Adding growth factors to skincare products is a concept that has been hampered by roadblocks, including high cost. But a novel approach, using a patient’s own platelets as the key antiaging ingredient and delivering the products at the point of care, could change the skincare landscape, according to Farhan Taghizadeh, MD, a Phoenix, Ariz., based facial plastic surgeon who presented on the next generation of antiaging skincare yesterday at The Aesthetic Show in Las Vegas.
Skincare products with plant-derived growth factors do little, if anything, for human skin. Human-derived growth factors as an active ingredient in antiaging skincare products is another story. There is great public interest in having human growth factors in skincare products, and many companies and skincare lines, including Allergan’s SkinMedica, are featuring products with human growth factors, Dr. Taghizadeh says.
“The most popular way of getting these growth factors has been to culture the fibroblasts in a medium; then, extract the medium with the growth factors and put that into products,” he says. “While these products are somewhat more expensive, there is a modicum of demand for using these growth factors because people are seeing better results.”
That’s not new. What is new, according to Dr. Taghizadeh, is individualization and personalization in skincare.

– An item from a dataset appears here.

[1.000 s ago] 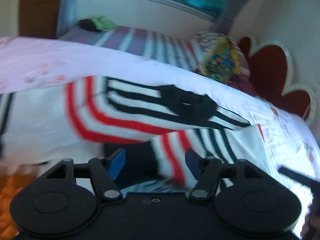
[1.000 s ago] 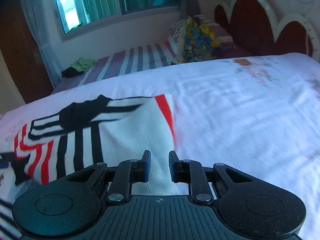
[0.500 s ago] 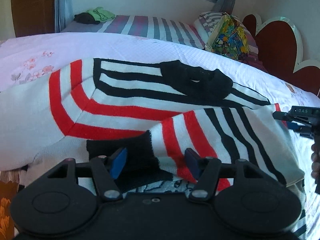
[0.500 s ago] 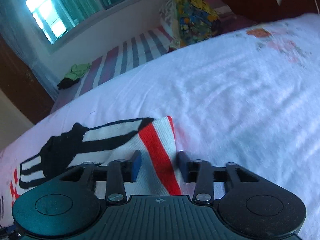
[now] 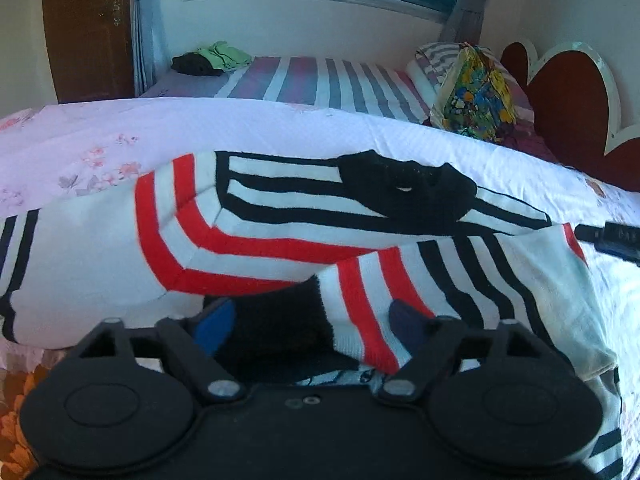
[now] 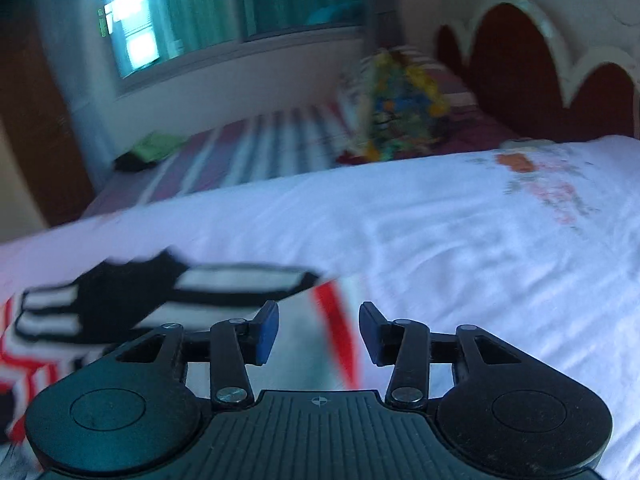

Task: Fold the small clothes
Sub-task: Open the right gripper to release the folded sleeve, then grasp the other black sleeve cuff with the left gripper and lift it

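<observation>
Striped sweater [image 5: 280,236]: white, red and black bands, sleeve folded over, flat on bed.

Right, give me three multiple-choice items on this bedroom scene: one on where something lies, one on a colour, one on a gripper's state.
1. Where does the striped sweater lie?
A. on the white bedspread
B. on the striped mattress by the window
C. on the floor

2. What colours are the sweater's stripes?
A. blue and yellow
B. red and black
C. green and grey

3. How does the right gripper stand?
A. shut on the sweater
B. shut on nothing
C. open

Key:
1 A, the left wrist view shows it spread across the white bedspread.
2 B, red and black bands run over white knit.
3 C, a wide gap shows between its blue pads, and the sweater's red-edged side lies under it, ungripped.
</observation>
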The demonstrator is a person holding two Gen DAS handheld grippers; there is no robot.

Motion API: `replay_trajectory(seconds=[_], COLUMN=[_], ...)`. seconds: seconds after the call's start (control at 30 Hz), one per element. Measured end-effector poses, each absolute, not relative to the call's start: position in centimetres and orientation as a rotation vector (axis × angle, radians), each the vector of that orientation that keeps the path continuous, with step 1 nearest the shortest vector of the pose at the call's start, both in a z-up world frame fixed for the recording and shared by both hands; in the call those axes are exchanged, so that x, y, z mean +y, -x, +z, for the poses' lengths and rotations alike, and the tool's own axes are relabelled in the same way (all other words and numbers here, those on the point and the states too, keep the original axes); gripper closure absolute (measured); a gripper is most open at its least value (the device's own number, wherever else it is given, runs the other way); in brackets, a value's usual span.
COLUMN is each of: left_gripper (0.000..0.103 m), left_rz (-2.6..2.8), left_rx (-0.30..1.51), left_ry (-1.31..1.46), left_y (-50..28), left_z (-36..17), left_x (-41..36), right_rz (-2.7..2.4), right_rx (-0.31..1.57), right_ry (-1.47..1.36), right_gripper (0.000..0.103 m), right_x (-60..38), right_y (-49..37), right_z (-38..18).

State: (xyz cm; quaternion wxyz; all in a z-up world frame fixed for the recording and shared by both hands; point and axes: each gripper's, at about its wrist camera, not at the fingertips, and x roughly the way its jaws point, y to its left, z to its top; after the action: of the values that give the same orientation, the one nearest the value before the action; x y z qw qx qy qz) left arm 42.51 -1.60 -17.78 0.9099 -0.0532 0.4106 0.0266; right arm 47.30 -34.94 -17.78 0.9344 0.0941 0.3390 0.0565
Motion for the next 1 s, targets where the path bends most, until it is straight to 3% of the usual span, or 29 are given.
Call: replay_trajectory(seconds=[0.17, 0.3, 0.43, 0.73, 1.0], left_gripper=[0.024, 0.014, 0.015, 0.026, 0.025], left_rz=[0.051, 0.072, 0.17, 0.382, 0.516], left_rx=[0.922, 0.888, 0.911, 0.897, 0.818], left_ry=[0.103, 0.172, 0.251, 0.435, 0.711], left_y=[-43.0, -40.7, -38.6, -32.5, -29.8], left_z=[-18.7, -16.7, -16.2, -16.2, -16.9], left_x=[-1.0, 1.5, 5.7, 18.5, 28.7], right_rz=[0.115, 0.199, 0.326, 0.477, 0.517], right_rx=[0.781, 0.731, 0.738, 0.735, 0.761], right_ry=[-0.069, -0.141, -0.106, -0.084, -0.058], right_gripper=[0.059, 0.058, 0.04, 0.04, 0.04], right_x=[-32.0, -30.2, -25.5, -17.4, -12.6], right_y=[-46.0, -43.2, -41.5, -39.2, -39.5], right_z=[-19.3, -16.6, -16.0, -15.3, -16.0])
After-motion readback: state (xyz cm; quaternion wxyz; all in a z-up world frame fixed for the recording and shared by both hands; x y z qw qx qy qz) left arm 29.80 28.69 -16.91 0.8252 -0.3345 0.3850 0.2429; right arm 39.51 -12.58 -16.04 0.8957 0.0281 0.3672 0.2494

Dr. Taghizadeh founded the AmnioAesthetics company, which will be launching its ME serum product at The Aesthetics Show. ME, according to the facial plastic surgeon, represents the new wave of personalized skincare products, which uses patients’ own platelets and growth factors.
Using autologous growth factors will lower product costs and increase accessibility in the long run, he says.
“You cannot sustain on the skincare side with products that the majority of the population may not be able to access or afford. Using cultured media is one pathway, but using your own platelets presents something new for the future,” he says. “You can get a lot of platelets very inexpensively, and you can make products that have high concentrations of these platelets.”
The question, according to Dr. Taghizadeh, is will these platelets will fit into various bases and preparations for the future?
Using a patient’s own platelets overcomes another barrier.
“Now it’s not someone else’s cells going in a petri dish that goes into a product. Rather, the physician draws blood from the patient’s arm; takes the platelets, which have a lot of growth factors; puts them into a serum; and gives it to the patient at the point of care,” he says.
AmnioAesthetics’ ME serum is the tip of the iceberg in skincare personalization. Future products might take a patient’s cells from other sources, like one’s own liposuction fat or even one’s own skin cells.
While large studies are lacking, which compare the effectiveness of personalized platelets to other human growth factors, Dr. Taghizadeh says he thinks the ME product is comparable in its effect to other human-derived growth factor skincare products on the market
“What I think the public will love is the idea that it’s their own serum,” he says.
The first iteration of the ME serum is prescription based. So, physicians would write a prescription for the base, mixing in a patient’s platelets.
“Beyond that, you can see it going many different directions, where the base becomes more standardized. Maybe, in the future, at the cosmetic counter, there’s a phlebotomist…,” he says. “The push for personalization is a critical factor in what’s driving interest in this space. What I think makes this more exciting for practitioners is that you can actually use someone’s own platelets, which gives you huge leverage to say you should come to me as opposed to going somewhere else to get these high-end products.”
The other potential advantage from the consumers’ point of view is personalized skincare offers 100% concentration of the active ingredient, without the all the fillers, preservatives and additives that many of today’s consumers are trying to avoid in the products they use on their skin, hair and nails, he says.
“For the Pond’s Cold Cream [Unilever] generation, going to the cosmetic counter might just be what they do, but the millennials and the next generation don’t want toxicity. Using one’s own platelets is pretty attractive because there’s nothing in it but your own growth factors,” according to Dr. Taghizadeh.